§ **WHAT NEEDS TO BE DONE**
Return the full listing below, unchanged.

§ **DATA EXCERPT**

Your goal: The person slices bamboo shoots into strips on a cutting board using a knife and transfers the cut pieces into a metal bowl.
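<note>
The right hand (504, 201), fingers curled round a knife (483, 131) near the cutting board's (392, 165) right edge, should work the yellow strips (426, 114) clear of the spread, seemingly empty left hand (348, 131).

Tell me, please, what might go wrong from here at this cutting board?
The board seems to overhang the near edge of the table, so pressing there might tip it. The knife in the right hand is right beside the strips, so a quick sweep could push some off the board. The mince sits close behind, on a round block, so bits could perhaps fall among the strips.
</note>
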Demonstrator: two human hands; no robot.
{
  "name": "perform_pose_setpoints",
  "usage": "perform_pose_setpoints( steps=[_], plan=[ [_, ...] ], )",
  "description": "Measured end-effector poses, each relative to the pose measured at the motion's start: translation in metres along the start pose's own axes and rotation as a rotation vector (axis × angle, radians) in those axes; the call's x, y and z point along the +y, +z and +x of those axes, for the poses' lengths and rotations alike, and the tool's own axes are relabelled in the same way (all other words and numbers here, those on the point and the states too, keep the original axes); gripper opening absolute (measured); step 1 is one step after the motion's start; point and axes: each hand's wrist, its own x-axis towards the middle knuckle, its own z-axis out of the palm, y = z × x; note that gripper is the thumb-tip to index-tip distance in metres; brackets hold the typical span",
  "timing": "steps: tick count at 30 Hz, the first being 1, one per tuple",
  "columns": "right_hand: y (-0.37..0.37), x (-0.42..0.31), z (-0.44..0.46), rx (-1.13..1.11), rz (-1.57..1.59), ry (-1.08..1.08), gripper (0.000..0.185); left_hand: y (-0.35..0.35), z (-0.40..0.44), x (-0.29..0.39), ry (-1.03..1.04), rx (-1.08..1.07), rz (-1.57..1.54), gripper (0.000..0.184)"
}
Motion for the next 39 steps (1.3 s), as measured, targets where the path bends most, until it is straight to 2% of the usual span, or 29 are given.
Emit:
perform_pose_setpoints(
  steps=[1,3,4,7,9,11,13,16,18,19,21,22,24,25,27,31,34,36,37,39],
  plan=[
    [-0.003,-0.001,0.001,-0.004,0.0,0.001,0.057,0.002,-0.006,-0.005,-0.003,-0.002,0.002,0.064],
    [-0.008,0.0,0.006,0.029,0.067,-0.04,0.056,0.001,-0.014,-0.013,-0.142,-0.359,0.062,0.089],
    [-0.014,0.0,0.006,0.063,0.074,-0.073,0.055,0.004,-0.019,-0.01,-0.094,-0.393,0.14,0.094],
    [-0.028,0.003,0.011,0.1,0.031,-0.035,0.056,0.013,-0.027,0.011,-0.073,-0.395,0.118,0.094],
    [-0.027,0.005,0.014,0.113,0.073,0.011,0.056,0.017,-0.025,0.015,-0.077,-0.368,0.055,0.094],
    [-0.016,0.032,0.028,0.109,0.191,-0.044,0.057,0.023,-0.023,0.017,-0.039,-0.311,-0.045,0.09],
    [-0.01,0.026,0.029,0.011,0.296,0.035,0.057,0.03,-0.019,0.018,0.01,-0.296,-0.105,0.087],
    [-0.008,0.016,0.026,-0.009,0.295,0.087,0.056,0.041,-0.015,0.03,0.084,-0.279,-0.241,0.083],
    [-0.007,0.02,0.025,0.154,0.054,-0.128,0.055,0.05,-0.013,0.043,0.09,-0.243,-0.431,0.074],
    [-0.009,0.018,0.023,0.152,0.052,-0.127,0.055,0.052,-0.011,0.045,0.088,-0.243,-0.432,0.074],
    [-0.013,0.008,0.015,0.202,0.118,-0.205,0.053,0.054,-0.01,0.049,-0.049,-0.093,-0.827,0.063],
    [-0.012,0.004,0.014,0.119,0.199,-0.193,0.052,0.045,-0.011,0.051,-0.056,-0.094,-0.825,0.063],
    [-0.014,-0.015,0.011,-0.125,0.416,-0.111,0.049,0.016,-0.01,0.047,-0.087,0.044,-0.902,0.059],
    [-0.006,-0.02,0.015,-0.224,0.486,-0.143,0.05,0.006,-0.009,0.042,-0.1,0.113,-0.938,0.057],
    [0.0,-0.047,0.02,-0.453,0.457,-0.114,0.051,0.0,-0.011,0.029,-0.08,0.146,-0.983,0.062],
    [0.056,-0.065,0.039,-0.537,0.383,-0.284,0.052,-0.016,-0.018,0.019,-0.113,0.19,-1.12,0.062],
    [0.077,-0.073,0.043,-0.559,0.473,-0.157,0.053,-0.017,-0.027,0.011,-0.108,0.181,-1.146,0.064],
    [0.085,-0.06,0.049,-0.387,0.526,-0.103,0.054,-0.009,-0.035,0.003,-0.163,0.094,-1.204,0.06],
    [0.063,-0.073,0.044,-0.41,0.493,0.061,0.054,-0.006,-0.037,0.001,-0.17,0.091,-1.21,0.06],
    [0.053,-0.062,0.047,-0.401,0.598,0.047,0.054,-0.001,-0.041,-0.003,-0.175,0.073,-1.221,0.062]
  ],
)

§ **TASK RESULT**
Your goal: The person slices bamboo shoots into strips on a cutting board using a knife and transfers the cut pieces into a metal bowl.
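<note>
The right hand (504, 201), fingers curled round a knife (483, 131) near the cutting board's (392, 165) right edge, should work the yellow strips (426, 114) clear of the spread, seemingly empty left hand (348, 131).

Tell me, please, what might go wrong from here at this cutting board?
The board seems to overhang the near edge of the table, so pressing there might tip it. The knife in the right hand is right beside the strips, so a quick sweep could push some off the board. The mince sits close behind, on a round block, so bits could perhaps fall among the strips.
</note>
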Demonstrator: two human hands; no robot.
{
  "name": "perform_pose_setpoints",
  "usage": "perform_pose_setpoints( steps=[_], plan=[ [_, ...] ], )",
  "description": "Measured end-effector poses, each relative to the pose measured at the motion's start: translation in metres along the start pose's own axes and rotation as a rotation vector (axis × angle, radians) in those axes; the call's x, y and z point along the +y, +z and +x of those axes, for the poses' lengths and rotations alike, and the tool's own axes are relabelled in the same way (all other words and numbers here, those on the point and the states too, keep the original axes); gripper opening absolute (measured); step 1 is one step after the motion's start; point and axes: each hand's wrist, its own x-axis towards the middle knuckle, its own z-axis out of the palm, y = z × x; note that gripper is the thumb-tip to index-tip distance in metres; brackets hold the typical span",
  "timing": "steps: tick count at 30 Hz, the first being 1, one per tuple",
  "columns": "right_hand: y (-0.37..0.37), x (-0.42..0.31), z (-0.44..0.46), rx (-1.13..1.11), rz (-1.57..1.59), ry (-1.08..1.08), gripper (0.000..0.185); left_hand: y (-0.35..0.35), z (-0.40..0.44), x (-0.29..0.39), ry (-1.03..1.04), rx (-1.08..1.07), rz (-1.57..1.54), gripper (0.000..0.184)"
}
Motion for the next 39 steps (1.3 s), as measured, targets where the path bends most, until it is straight to 2% of the usual span, or 29 are given.
Emit:
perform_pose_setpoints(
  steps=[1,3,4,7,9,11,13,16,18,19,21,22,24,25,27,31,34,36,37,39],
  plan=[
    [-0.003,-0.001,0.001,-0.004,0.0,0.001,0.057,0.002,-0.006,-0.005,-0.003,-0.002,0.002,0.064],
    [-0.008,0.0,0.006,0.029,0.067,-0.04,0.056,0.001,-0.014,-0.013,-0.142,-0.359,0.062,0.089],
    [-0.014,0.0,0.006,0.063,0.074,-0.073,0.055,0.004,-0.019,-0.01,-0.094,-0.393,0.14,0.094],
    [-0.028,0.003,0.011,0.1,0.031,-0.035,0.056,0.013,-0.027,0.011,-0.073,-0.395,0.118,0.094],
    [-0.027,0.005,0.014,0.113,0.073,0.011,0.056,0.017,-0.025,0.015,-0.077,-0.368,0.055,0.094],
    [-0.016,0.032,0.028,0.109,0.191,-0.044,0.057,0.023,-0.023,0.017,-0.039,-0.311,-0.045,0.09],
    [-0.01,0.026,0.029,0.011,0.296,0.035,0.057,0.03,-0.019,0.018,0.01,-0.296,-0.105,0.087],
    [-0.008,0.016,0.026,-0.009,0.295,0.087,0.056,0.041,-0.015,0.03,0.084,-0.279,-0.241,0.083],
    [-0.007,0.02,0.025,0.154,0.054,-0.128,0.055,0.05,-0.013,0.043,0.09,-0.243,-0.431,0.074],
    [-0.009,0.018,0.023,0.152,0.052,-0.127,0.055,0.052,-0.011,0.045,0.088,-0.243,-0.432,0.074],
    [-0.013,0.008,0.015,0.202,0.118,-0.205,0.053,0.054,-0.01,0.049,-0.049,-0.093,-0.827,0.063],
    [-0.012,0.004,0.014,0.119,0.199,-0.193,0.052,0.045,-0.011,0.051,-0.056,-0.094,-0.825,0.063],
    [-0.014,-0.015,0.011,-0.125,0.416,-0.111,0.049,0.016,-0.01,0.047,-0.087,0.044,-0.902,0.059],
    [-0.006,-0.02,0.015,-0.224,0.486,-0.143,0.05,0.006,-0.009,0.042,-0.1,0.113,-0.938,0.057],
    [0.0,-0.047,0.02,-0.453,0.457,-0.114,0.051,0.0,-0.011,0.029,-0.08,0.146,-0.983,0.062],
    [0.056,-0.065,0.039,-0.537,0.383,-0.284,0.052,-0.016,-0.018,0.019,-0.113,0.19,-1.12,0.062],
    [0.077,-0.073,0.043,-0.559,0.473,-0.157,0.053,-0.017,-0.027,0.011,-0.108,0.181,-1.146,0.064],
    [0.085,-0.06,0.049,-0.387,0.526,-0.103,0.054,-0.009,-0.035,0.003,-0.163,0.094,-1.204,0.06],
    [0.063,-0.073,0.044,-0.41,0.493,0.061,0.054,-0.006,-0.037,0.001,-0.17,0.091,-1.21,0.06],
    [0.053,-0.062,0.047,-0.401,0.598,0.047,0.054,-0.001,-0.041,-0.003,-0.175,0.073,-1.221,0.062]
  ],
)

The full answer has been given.